Task instructions: From the line containing "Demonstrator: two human" to the line containing "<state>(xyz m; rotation" in the records below, set down every line exactly as it stands, both ends included, and skip the pictures.

Dataset excerpts:
•••••

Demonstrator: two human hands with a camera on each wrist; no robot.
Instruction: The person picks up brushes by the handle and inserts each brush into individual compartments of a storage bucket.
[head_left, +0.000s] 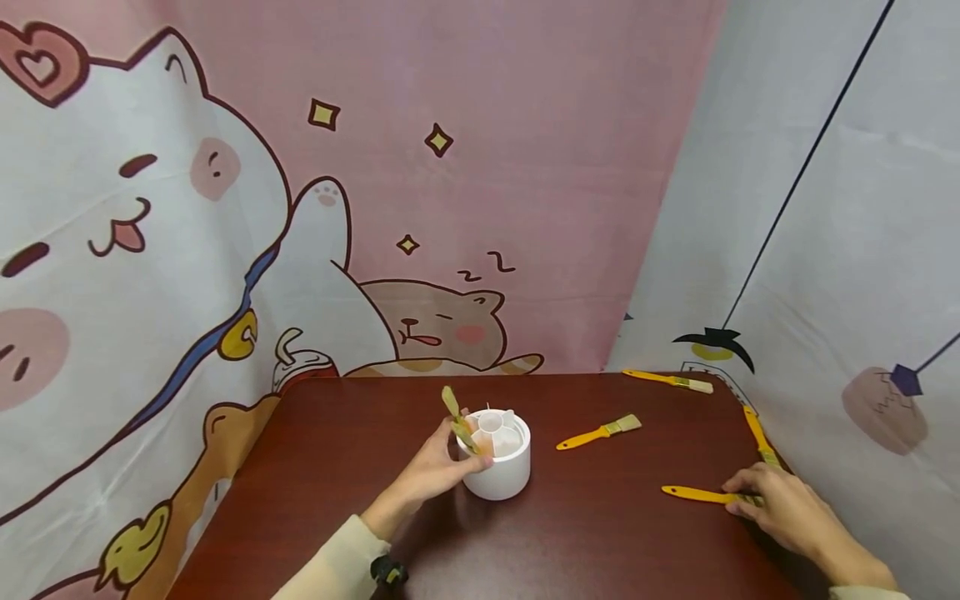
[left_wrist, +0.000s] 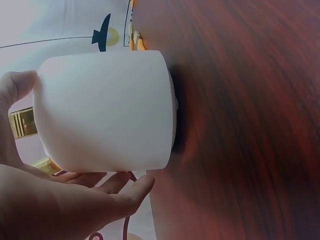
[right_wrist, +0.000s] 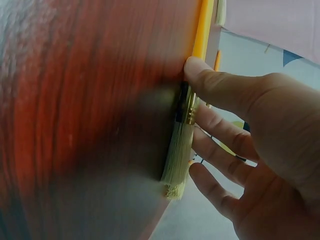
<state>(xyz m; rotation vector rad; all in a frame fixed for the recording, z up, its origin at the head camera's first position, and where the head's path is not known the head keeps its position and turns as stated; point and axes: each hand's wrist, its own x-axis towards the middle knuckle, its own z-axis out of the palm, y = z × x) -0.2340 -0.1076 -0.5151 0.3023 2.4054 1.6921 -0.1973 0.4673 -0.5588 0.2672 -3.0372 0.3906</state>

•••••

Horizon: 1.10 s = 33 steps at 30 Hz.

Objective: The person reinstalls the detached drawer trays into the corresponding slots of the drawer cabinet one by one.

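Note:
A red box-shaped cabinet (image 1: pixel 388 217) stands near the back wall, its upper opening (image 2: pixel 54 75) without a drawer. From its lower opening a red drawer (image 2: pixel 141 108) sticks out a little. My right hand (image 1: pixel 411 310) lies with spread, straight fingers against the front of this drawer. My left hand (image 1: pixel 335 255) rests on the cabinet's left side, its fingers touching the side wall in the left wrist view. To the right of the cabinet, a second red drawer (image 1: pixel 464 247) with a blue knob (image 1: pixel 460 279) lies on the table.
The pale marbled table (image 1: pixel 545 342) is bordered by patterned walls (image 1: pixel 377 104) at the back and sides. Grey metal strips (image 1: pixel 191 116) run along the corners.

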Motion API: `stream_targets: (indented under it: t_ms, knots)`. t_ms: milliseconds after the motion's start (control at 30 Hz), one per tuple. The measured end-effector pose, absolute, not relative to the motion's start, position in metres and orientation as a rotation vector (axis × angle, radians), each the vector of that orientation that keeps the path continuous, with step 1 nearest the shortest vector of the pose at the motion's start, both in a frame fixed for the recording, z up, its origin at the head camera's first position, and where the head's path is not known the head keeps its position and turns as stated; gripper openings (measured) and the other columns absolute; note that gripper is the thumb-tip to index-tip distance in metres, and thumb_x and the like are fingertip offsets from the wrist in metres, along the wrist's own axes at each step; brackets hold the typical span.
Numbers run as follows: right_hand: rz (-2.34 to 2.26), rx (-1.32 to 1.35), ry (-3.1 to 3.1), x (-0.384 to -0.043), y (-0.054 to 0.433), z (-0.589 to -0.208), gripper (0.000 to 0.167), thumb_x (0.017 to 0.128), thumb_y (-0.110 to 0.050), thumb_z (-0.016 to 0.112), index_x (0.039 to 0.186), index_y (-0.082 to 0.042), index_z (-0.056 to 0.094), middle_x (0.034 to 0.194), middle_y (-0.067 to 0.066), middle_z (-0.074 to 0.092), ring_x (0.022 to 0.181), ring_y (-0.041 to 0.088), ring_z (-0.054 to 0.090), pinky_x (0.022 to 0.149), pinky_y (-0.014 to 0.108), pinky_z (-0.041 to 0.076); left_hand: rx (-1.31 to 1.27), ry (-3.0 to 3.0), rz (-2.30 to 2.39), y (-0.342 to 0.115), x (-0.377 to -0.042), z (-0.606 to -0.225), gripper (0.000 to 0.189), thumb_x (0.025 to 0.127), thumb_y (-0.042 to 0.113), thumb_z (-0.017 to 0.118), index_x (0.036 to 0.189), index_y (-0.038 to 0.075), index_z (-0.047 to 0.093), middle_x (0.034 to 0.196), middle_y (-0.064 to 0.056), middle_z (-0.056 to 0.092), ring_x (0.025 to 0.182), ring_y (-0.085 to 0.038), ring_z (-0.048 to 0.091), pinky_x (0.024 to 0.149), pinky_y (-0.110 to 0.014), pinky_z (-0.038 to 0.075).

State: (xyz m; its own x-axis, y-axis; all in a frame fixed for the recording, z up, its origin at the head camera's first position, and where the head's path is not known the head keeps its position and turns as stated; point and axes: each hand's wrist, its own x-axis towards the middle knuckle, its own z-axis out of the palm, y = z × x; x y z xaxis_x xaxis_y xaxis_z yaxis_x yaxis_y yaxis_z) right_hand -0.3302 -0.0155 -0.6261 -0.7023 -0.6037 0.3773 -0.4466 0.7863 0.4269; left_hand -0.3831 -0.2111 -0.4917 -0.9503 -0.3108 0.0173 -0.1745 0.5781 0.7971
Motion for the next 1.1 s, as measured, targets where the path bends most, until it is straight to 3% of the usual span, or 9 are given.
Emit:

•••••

Task response:
Demonstrator: two human hands with a camera on each wrist; no robot.
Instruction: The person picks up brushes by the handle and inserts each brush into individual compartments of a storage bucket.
[head_left, +0.000s] 
[left_wrist, +0.000s] 
[right_wrist, +0.000s] 
<state>(xyz m; rotation vector rad; all in a frame fixed for the recording, z up, its origin at the head camera's first position, and where the head's path is not known the head keeps its position and turns as stated; point and axes: each hand's wrist, its own x-axis towards the middle knuckle, its own z-axis out of the palm, y = z × x) -0.2340 -0.1076 -0.5151 0.3023 2.4054 1.6921 -0.1973 0.4673 -0.5588 0.2672 -3.0372 0.3906</state>

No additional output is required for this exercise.